US escalates economic sanctions against Russia
WASHINGTON – The United States imposed new sanctions Wednesday on lucrative Russian energy and defense entities, as well as major banks, as the Obama administration struggles for a way to quell an insurgency in eastern Ukraine widely believed to be backed by Moscow.
The penalties significantly expand on previous U.S. sanctions, which hit Russian individuals and companies with travel bans and asset freezes. But the new sanctions stop short of fully cutting off key Russian economic sectors, a step U.S. officials said they were continuing to hold in reserve in case Moscow launches a full-scale invasion of Ukraine or takes similarly provocative actions.
Obama was expected to speak about the sanctions from the White House Wednesday afternoon.
The Treasury Department sanctions target two major Russian energy firms, Novatek and Rosneft, and a pair of leading Russian financial institutions, Gazprombank and VEB. The sanctions restrict the entities' ability to access U.S. capital markets, officials said.
Eight Russian arms firms responsible for the production of small arms, mortar shells and tanks were also hit with sanctions.
The U.S. announcement came as European leaders met into the night in Brussels to discuss taking their own measures aimed at helping ease tensions along Russia's border with Ukraine. EU diplomats were also looking at penalties that would go beyond the current travel bans and asset freezes against individuals, though it was unclear whether their sanctions would go as far the U.S.
Some European leaders have been wary of deepening penalties on Moscow out of fear that their own economies could suffer, given the deep trade ties with Russia. In recent days, Obama administration officials have been pressuring their European counterparts to press forward and warning that they could take unilateral action if the EU continued to hesitate.

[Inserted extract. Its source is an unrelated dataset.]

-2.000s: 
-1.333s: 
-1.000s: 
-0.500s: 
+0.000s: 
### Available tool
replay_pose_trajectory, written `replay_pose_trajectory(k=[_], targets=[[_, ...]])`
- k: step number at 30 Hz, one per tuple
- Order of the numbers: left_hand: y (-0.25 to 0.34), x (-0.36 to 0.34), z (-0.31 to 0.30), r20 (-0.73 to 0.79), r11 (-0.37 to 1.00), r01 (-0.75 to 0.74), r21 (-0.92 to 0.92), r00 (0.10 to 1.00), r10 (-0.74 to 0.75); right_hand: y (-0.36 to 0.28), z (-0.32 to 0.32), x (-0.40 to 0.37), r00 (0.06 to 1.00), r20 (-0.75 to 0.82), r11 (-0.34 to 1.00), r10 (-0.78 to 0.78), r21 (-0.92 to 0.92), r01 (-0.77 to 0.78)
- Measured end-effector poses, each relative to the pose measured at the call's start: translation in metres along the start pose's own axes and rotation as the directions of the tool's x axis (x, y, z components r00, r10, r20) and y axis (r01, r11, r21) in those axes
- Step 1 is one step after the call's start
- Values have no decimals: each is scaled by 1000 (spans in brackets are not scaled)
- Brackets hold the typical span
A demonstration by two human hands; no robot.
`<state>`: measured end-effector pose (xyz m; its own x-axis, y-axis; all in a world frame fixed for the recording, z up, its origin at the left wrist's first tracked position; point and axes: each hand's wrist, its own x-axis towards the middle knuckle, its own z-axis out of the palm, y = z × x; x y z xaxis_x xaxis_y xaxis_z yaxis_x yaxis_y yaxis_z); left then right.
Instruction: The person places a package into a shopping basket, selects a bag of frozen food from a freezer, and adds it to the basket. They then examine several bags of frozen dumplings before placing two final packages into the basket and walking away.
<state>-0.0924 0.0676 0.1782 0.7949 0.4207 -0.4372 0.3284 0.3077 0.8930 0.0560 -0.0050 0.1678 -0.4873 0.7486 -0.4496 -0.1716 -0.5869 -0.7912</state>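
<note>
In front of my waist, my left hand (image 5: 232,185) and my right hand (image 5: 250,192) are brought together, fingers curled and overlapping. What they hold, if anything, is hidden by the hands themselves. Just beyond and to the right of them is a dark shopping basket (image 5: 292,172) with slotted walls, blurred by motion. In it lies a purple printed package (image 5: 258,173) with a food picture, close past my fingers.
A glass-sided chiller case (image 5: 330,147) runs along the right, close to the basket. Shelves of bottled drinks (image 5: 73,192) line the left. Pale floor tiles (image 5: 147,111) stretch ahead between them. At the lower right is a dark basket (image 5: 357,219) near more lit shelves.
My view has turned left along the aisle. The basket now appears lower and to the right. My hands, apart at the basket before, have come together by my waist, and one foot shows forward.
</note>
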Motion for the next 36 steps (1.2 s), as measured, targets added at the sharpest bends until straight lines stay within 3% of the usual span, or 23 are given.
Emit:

Officials met with EU diplomats in Washington Monday and Obama has made a series of calls to leaders from Britain, France and Germany.
Steven Pifer, the former U.S. ambassador to Ukraine, said the American sanctions will add uncertainty to the Russia economy.
"These are serious sanctions. They target major Russian energy companies and financial institutions," said Pifer, who currently works as an analyst at the Brookings Institution think tank in Washington.
The U.S. has preferred to levy penalties in conjunction with Europe, both to present a united Western front against Russia and to avoid putting U.S. companies at a disadvantage by limiting their access to Russian markets while European counterparts continue to operate without restrictions.
For months, the West has been seeking to punish Russia for annexing the Crimean Peninsula from Ukraine and allegedly backing pro-Russian rebels that have occupied buildings in eastern Ukraine. While those rebels have lost ground in recent weeks, many have begun to group.
The Pentagon also said Wednesday that Russian combat troops are again building up along the border with Ukraine. U.S. officials said they also believe Moscow may be sending heavy weapons into the country to aid the separatists.
Ukraine and the West have accused Russia of fomenting the insurgency by sending troops and weapons, including tanks and rocket launchers, something Moscow denies.
Also included on Wednesday's sanctions list were four individuals: Putin adviser Igor Shchegolev, Russian State Duma Deputy Speaker Sergei Neverov, Ukrainian separatist leader Aleksandr Borodai and Sergey Beseda, an official with Russia's Federal Security Service, the intelligence agency that replaced the KGB after the collapse of the Soviet Union.